- Location: Screven and Jenkins Counties, Georgia
- Branches: 2

Collection
- Size: 106,519 (2016)

Access and use
- Circulation: 53,914 (2016)
- Population served: 23,584 (2016)
- Members: 8,630 (2016)

Other information
- Director: Kathryn Youles
- Website: http://www.sjrls.org/

= Screven-Jenkins Regional Library System =

The Screven-Jenkins Regional Library System (SJRL) is a two county public library system serving the counties of Screven and Jenkins Georgia.

SJRL is a member of PINES, a program of the Georgia Public Library Service that covers 53 library systems in 143 counties of Georgia. Any resident in a PINES supported library system has access to the system's collection of 10.6 million books. The library is also serviced by GALILEO, a program of the University System of Georgia which stands for "GeorgiA LIbrary LEarning Online". This program offers residents in supported libraries access to over 100 databases indexing thousands of periodicals and scholarly journals. It also boasts over 10,000 journal titles in full text.

==History==
The Screven County Library was the first branch of this system to be incorporated, as part of the Works Progress Administration in June 1936. The library headquarters was originally in the county courthouse and was run by Carrie White. White, not satisfied with the small starting collection received by the WPA, donated her own collection of books to the library. Within the first year the library received other donations of books, 300 from the Sylvania school system, and 100 from the Georgia Library Commission.

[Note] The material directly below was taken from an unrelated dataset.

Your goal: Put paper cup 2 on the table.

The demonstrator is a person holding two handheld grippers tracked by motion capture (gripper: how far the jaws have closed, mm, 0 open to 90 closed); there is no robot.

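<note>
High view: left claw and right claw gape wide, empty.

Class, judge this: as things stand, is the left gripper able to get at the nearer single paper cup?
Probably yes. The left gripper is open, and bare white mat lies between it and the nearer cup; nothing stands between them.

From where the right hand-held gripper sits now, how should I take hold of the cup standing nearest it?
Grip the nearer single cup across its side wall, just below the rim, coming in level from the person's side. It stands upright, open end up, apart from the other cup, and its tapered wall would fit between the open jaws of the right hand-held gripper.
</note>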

As the collection grew the library realized it needed more space to store all of its books. The library moved twice before settling in the first floor of the Sylvania Masonic lodge in 1950. The following year members of both Screven and Jenkins counties came together to work out details of a library system. The Screven-Jenkins Regional Library was the result of this meeting and was officially organized in November 1951. The headquarters was agreed to be the Screven County Library, with Jenkins County Memorial being the library branch for the neighboring county. With only two libraries serving the entirety of two counties a bookmobile was added in 1952 to help rural patrons get access to the books as well.

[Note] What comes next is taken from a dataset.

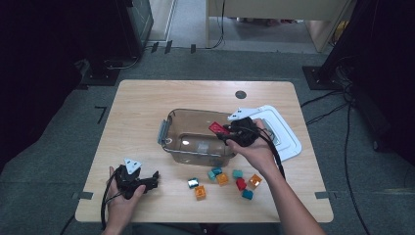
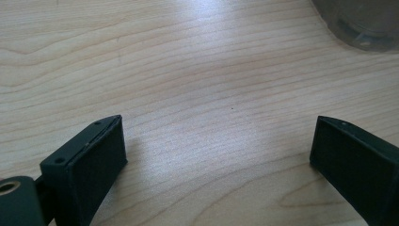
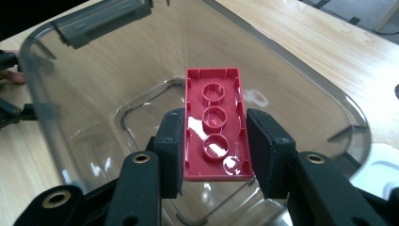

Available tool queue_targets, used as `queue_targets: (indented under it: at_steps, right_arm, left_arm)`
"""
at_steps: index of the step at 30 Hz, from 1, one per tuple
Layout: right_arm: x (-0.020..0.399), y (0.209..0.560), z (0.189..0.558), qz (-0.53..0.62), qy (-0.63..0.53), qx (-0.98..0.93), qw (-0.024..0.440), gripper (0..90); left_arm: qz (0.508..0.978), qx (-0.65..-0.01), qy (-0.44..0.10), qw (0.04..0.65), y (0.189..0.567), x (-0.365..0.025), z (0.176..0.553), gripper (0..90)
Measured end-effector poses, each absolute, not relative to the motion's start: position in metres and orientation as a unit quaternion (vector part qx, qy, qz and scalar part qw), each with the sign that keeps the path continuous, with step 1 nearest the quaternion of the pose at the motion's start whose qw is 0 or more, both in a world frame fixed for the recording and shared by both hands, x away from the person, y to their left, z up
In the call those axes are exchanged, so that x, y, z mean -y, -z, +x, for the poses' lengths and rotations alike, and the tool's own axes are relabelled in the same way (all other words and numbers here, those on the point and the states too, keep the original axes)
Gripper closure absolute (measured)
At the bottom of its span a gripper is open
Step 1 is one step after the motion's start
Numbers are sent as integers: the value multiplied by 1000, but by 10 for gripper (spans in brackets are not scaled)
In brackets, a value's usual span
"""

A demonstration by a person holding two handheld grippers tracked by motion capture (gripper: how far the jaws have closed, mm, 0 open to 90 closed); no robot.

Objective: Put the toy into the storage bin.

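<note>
— Holding a flat red plastic building brick point(image 3: 215, 126) by its long sides in the right tongs point(image 3: 214, 141), underside rings up, just above the open mouth of the clear brownish plastic tub point(image 1: 169, 128). Gripped near one end only, far end jutting free.

— Risk in that?

— Could pivot between the pads point(image 3: 171, 141) if bumped on the tub's rim. Smooth plastic sides, narrow contact, so a knock might twist it loose and drop it on the wooden table point(image 1: 142, 98) instead of inside.

— And if let go from here?

— Probably lands inside, but may bounce on the hard bottom. Lowering further before opening would cut that down. Worth watching the grey latch point(image 1: 162, 132) on the tub's end too; could catch on it when pulling back.

— Left side?

— Left tongs point(image 1: 155, 177) resting spread wide with nothing between them, low over bare table near the front edge, well apart from the tub. No trouble there, though also not steadying the tub, so a push from the right tongs could slide it toward the white lid point(image 1: 288, 137) beside it.

— Loose bricks?

— Small coloured bricks point(image 1: 230, 178), orange, teal, red and one clear, scattered on the table just in front of the tub, under the right forearm point(image 1: 274, 181). Could get swept off by a dropped sleeve or trailing cable.
</note>
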State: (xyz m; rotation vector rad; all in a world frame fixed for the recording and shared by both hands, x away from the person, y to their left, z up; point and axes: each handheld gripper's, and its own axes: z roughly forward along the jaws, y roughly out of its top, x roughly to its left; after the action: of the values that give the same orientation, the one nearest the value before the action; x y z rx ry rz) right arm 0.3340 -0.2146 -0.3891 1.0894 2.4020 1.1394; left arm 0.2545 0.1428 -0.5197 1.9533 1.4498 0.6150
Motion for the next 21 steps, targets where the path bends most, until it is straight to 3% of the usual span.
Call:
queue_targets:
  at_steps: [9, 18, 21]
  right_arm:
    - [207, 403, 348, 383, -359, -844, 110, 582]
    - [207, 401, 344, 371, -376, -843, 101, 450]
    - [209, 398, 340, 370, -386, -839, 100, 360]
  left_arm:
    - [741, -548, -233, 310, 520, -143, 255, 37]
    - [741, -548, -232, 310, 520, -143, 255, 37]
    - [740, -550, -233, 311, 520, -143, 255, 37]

In 1953 a member of the county, George Lorimer, donated $8,000 for the construction of a new library in Screven County on the requirement that the money be matched by the county board within 6 months. The amount was matched, and in August 1955 a bond issue passed to fund the rest of the construction fees for a new building. In 1989 the Screven County Library moved again into its current building.

==Branches==

| Name | Address |
|---|---|
| Jenkins County Memorial Library | 223 Daniel Street, Millen, GA 30442 |
| Screven County Library | 106 South Community Drive, Sylvania, GA 30467 |

==Library systems in neighboring counties==
- Greater Clarks Hill Regional Library System to the north.
- Live Oak Public Libraries to the south east.
- Statesboro Regional Public Libraries to the south.